==== Data excerpts ====

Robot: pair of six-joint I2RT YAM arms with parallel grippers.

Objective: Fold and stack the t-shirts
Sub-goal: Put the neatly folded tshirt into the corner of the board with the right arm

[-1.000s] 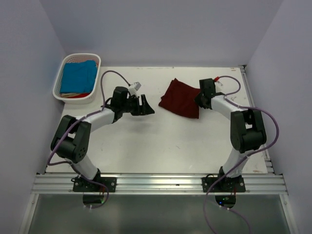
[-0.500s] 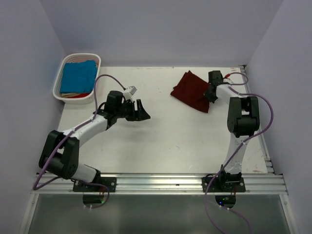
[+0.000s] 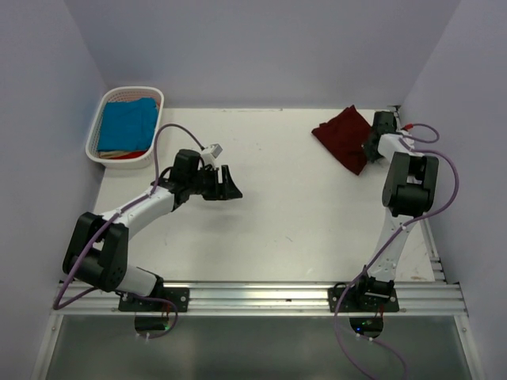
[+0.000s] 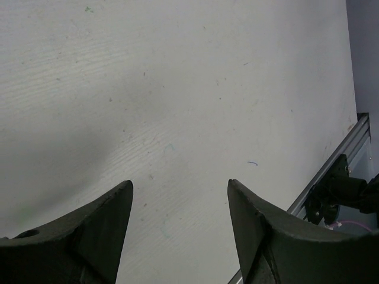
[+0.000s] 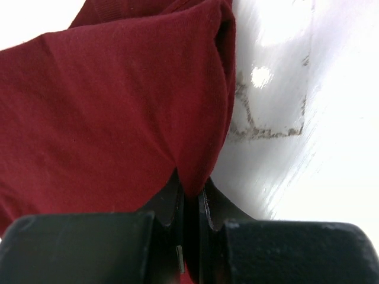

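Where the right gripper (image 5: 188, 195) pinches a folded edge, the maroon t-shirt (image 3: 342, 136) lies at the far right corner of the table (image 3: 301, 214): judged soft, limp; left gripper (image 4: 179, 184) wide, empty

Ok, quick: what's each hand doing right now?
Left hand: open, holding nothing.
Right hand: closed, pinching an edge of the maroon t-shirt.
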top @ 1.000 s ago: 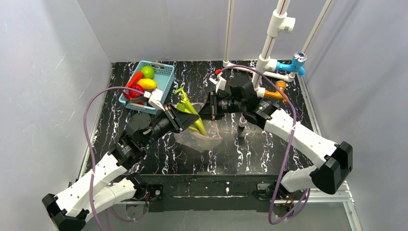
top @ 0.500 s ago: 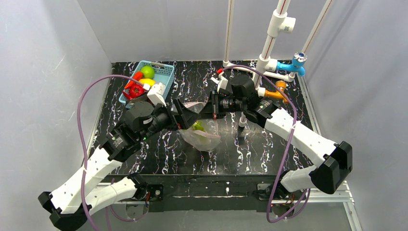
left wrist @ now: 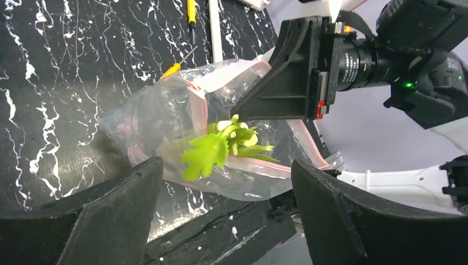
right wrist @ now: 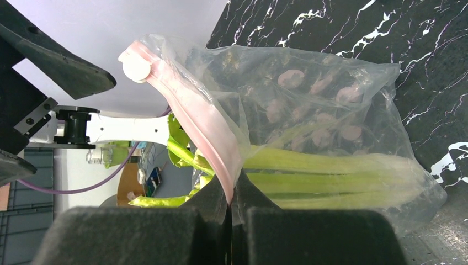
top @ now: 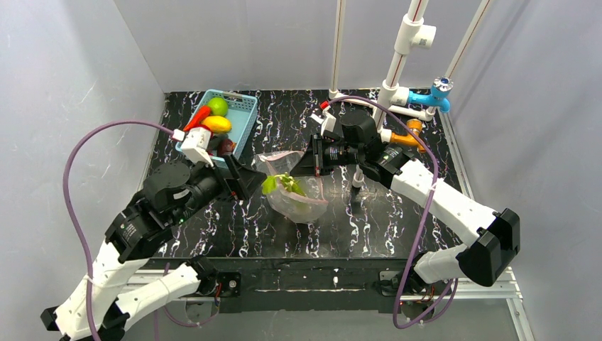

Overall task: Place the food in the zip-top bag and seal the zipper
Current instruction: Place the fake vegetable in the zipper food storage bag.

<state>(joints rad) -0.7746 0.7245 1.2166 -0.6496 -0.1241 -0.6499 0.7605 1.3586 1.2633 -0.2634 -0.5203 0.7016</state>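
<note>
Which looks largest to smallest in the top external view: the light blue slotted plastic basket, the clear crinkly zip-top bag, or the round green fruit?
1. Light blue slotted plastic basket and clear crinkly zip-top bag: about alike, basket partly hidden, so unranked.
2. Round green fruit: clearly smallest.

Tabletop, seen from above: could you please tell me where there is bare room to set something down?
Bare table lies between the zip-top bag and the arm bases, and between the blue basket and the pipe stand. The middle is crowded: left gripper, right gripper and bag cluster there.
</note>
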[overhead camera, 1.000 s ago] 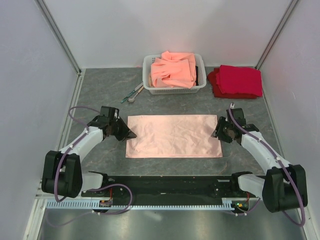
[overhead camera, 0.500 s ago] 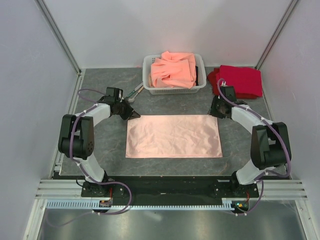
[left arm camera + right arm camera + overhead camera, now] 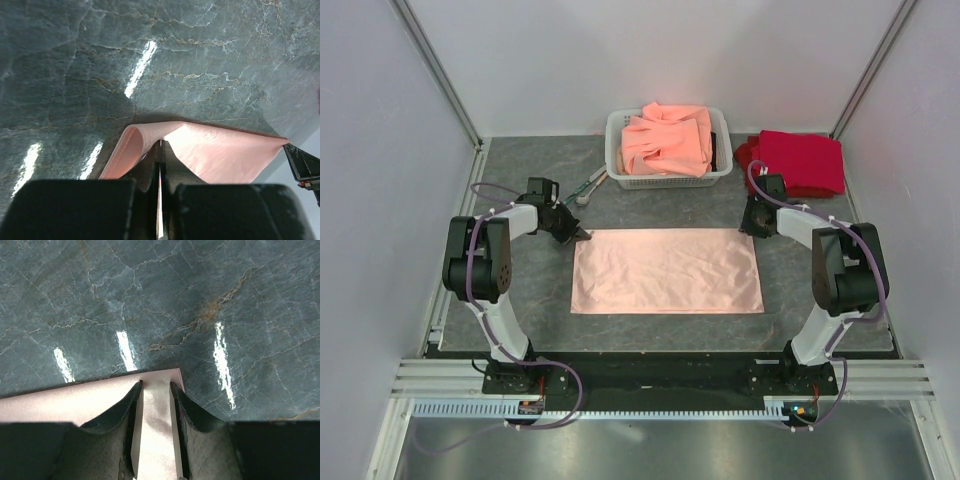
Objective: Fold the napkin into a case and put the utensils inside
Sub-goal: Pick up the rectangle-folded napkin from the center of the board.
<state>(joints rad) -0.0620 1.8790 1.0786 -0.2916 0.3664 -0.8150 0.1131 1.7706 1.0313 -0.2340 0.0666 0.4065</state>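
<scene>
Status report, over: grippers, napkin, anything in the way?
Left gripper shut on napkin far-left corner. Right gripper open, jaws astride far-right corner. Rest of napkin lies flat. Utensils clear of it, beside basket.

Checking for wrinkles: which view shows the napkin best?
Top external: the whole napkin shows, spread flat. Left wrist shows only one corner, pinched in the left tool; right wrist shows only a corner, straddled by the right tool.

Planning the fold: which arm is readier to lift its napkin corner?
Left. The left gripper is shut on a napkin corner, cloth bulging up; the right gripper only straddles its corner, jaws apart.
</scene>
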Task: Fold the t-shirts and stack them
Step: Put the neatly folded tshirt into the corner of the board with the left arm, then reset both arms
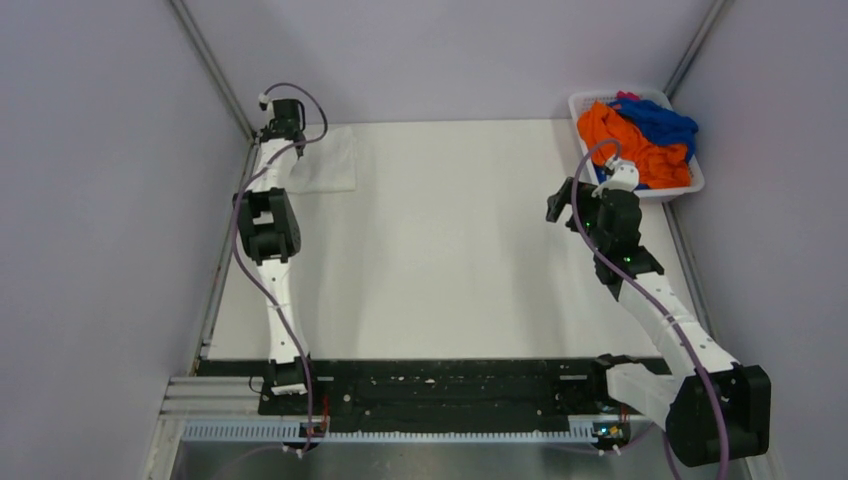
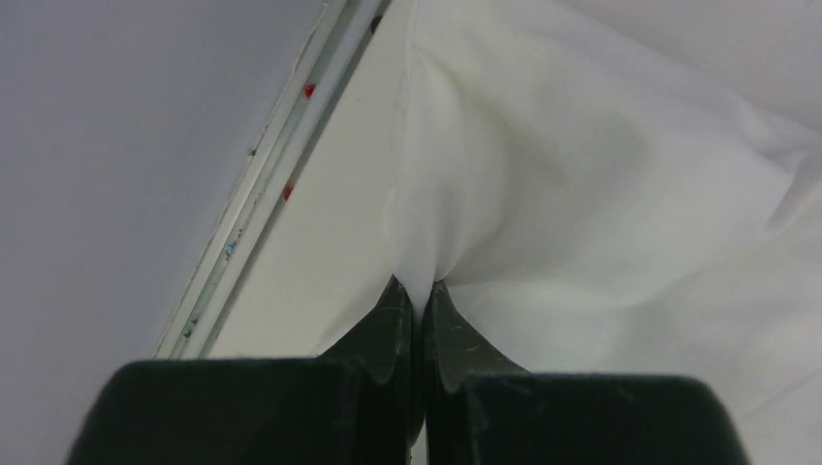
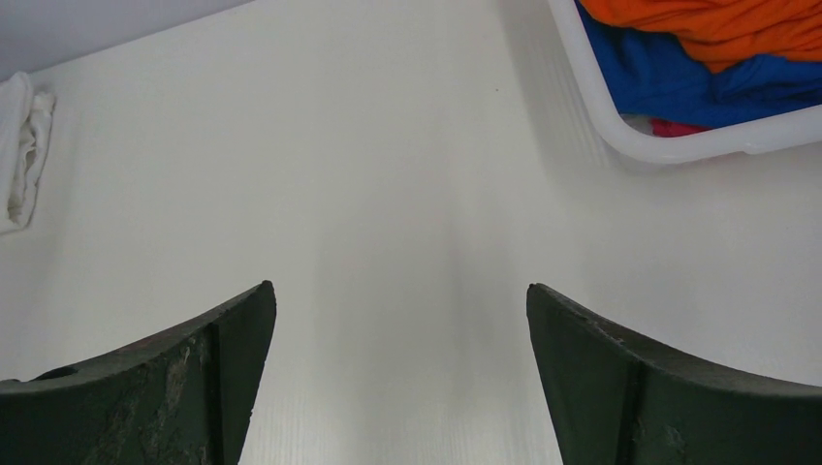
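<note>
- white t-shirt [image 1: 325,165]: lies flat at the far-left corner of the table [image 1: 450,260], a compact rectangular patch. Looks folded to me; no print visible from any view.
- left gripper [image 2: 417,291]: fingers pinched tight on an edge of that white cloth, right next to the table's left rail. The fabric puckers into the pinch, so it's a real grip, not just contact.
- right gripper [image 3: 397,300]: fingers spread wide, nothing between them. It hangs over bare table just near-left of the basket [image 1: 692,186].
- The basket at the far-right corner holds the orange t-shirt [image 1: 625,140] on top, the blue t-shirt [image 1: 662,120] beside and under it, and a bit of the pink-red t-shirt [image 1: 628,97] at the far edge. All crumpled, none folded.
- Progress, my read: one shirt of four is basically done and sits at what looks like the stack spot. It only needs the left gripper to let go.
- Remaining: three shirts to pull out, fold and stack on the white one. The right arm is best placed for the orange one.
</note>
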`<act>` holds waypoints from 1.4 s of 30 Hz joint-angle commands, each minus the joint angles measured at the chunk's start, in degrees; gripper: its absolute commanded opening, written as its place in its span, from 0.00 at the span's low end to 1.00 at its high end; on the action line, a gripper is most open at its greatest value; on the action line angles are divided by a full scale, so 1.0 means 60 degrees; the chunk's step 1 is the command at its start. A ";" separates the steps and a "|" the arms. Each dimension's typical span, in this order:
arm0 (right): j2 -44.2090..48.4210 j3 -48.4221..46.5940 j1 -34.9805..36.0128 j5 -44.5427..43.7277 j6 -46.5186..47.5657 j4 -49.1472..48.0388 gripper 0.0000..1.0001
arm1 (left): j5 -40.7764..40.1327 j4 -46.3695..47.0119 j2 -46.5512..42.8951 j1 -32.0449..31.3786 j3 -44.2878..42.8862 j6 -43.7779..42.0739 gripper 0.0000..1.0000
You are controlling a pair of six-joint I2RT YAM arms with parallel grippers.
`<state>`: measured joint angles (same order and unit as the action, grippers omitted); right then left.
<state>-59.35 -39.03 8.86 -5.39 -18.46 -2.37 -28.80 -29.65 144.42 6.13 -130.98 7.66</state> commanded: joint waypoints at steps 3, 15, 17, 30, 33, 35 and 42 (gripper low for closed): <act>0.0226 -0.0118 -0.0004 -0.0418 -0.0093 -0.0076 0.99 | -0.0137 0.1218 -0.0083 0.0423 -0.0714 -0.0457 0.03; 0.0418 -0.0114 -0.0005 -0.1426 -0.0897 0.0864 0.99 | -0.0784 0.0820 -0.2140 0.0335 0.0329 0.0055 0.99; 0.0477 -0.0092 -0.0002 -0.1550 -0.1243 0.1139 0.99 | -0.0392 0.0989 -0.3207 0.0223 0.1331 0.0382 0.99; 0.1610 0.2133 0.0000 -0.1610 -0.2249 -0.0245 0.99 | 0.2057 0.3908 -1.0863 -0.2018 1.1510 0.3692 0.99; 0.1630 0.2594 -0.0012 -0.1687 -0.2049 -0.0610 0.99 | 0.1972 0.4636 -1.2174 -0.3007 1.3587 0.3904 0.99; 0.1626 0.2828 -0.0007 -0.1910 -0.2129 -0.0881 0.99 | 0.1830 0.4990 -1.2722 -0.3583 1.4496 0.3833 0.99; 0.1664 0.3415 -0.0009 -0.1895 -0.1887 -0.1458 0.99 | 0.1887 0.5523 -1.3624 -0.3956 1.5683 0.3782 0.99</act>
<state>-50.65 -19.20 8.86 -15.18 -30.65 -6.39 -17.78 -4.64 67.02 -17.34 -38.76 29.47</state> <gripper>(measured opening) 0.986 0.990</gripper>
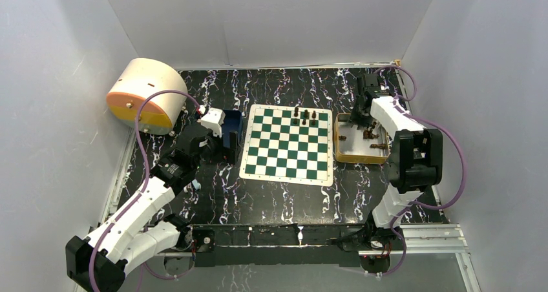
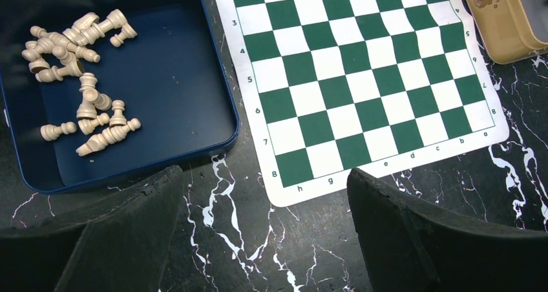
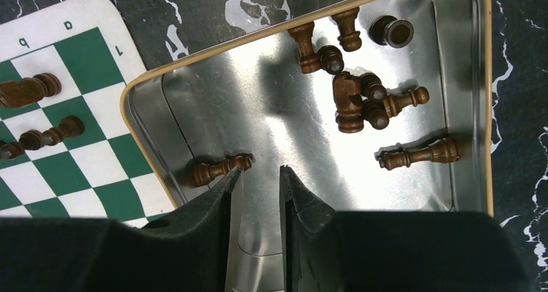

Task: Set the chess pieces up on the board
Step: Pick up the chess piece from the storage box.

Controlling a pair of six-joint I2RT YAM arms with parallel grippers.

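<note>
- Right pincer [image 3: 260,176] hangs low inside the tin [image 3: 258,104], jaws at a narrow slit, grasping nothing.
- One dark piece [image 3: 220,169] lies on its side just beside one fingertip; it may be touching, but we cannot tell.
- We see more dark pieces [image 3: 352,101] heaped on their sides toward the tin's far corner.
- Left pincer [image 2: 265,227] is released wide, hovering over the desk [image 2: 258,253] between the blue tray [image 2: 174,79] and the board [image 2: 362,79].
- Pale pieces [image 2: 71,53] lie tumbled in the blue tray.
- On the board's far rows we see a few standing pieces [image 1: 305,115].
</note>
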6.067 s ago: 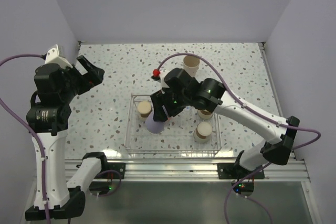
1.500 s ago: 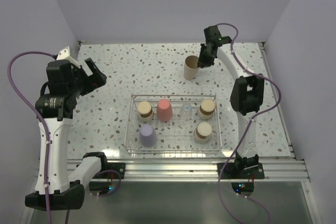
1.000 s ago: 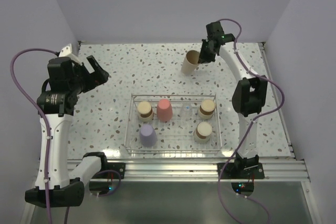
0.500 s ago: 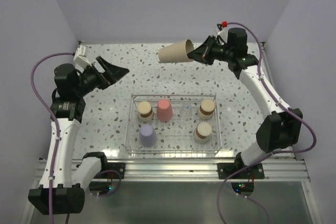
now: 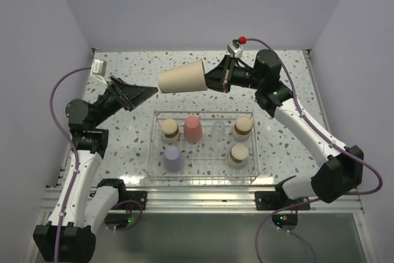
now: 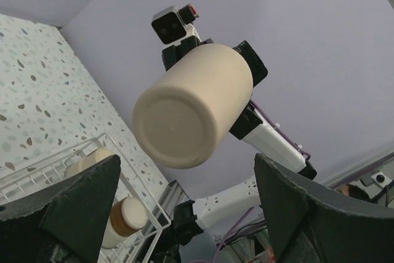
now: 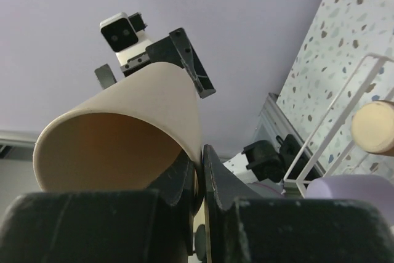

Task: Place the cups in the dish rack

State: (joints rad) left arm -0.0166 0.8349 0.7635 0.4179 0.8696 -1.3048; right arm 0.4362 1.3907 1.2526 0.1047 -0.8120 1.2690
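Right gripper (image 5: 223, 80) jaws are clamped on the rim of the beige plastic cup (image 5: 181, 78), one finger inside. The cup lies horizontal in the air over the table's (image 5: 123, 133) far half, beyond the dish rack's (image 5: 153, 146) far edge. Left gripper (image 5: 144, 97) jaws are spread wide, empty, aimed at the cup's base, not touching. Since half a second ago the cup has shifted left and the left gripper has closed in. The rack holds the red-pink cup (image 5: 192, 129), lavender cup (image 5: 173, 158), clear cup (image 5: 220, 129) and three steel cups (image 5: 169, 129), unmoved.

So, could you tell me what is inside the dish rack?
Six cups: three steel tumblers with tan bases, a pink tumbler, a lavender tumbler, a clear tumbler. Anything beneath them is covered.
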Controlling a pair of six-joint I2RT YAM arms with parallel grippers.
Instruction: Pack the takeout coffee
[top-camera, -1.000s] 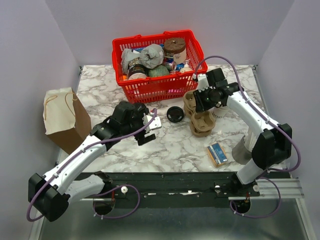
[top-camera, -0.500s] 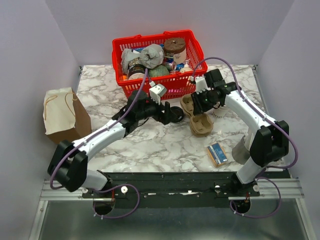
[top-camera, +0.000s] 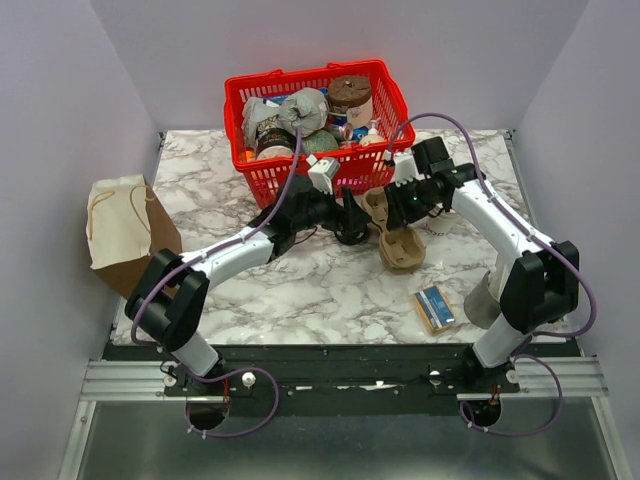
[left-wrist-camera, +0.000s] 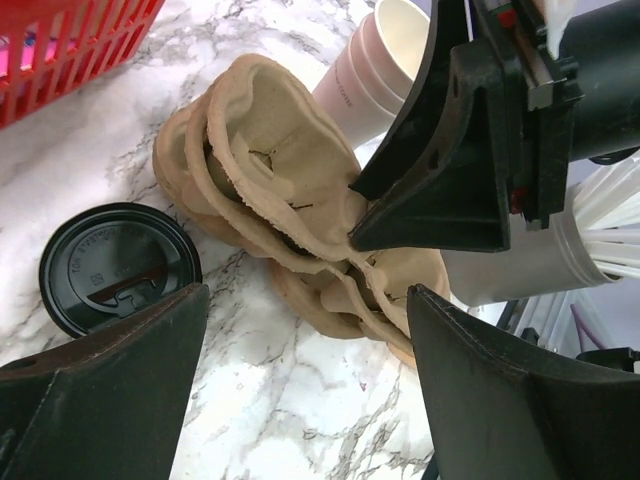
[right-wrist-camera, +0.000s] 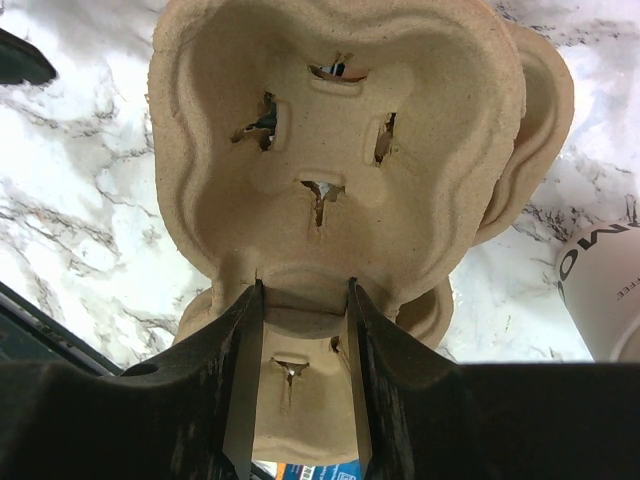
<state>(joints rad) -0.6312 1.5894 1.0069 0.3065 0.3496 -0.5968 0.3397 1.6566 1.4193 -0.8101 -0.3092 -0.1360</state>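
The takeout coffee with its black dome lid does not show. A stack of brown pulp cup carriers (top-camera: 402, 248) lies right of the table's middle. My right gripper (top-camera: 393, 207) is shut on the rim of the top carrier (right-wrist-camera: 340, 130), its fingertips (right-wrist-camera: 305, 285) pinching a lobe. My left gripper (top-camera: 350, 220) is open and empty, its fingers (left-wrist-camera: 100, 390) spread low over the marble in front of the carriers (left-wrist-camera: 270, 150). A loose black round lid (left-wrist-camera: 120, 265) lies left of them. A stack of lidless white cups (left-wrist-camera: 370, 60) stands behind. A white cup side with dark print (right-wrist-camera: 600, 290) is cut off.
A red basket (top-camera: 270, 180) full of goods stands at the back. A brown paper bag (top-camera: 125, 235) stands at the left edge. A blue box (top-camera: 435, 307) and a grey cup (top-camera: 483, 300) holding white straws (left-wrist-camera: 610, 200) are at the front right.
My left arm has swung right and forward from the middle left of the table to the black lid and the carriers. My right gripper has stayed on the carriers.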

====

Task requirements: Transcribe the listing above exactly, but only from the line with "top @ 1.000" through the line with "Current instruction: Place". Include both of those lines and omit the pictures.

Response to the task:
top @ 1.000 s ago: 
top @ 0.500 s ago: 
left wrist @ now: 
right wrist @ now: 
top @ now: 

Overall task: Place the food in the zip-top bag and seal the zipper
Current instruction: Place the fake vegetable in the zipper food storage bag.

There is no more to the output.